▶ Problem details
Beginning with the line below that contains "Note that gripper" and ending with the line that contains "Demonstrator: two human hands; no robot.", copy every line exactly. Copy nothing else.
(Collected material begins)
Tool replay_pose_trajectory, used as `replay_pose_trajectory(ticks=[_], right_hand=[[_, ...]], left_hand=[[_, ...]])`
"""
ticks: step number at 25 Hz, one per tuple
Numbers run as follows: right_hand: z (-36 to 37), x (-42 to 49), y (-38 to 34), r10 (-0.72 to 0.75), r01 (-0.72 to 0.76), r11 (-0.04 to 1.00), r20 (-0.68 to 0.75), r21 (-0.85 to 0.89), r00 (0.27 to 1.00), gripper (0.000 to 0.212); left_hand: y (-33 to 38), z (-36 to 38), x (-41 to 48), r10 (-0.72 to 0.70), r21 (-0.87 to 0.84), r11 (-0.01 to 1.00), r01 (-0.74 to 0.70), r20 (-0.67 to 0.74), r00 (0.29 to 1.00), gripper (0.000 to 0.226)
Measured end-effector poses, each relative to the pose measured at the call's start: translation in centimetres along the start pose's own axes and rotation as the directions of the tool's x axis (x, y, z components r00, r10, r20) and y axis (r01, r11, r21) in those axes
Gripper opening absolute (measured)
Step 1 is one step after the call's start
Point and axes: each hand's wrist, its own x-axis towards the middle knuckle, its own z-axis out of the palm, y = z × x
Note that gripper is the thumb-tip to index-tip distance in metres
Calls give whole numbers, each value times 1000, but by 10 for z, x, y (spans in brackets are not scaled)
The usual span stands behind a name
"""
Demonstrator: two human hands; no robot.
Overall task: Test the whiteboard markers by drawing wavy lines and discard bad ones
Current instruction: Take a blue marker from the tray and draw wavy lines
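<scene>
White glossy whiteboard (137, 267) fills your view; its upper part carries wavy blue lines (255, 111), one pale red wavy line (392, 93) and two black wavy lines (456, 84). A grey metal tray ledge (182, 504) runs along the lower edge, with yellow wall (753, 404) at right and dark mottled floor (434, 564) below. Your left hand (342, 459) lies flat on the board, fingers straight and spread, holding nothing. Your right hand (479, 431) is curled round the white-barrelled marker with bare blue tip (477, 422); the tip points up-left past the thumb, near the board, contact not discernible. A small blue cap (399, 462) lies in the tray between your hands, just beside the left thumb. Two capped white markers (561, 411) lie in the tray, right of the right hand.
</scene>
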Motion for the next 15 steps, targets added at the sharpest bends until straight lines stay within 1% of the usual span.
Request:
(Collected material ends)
▶ Result of the task
Note that gripper is the thumb-tip to index-tip distance in metres
Calls give whole numbers, each value times 1000, but by 10 for z, x, y (spans in brackets are not scaled)
The usual span stands behind a name
"""
Demonstrator: two human hands; no robot.

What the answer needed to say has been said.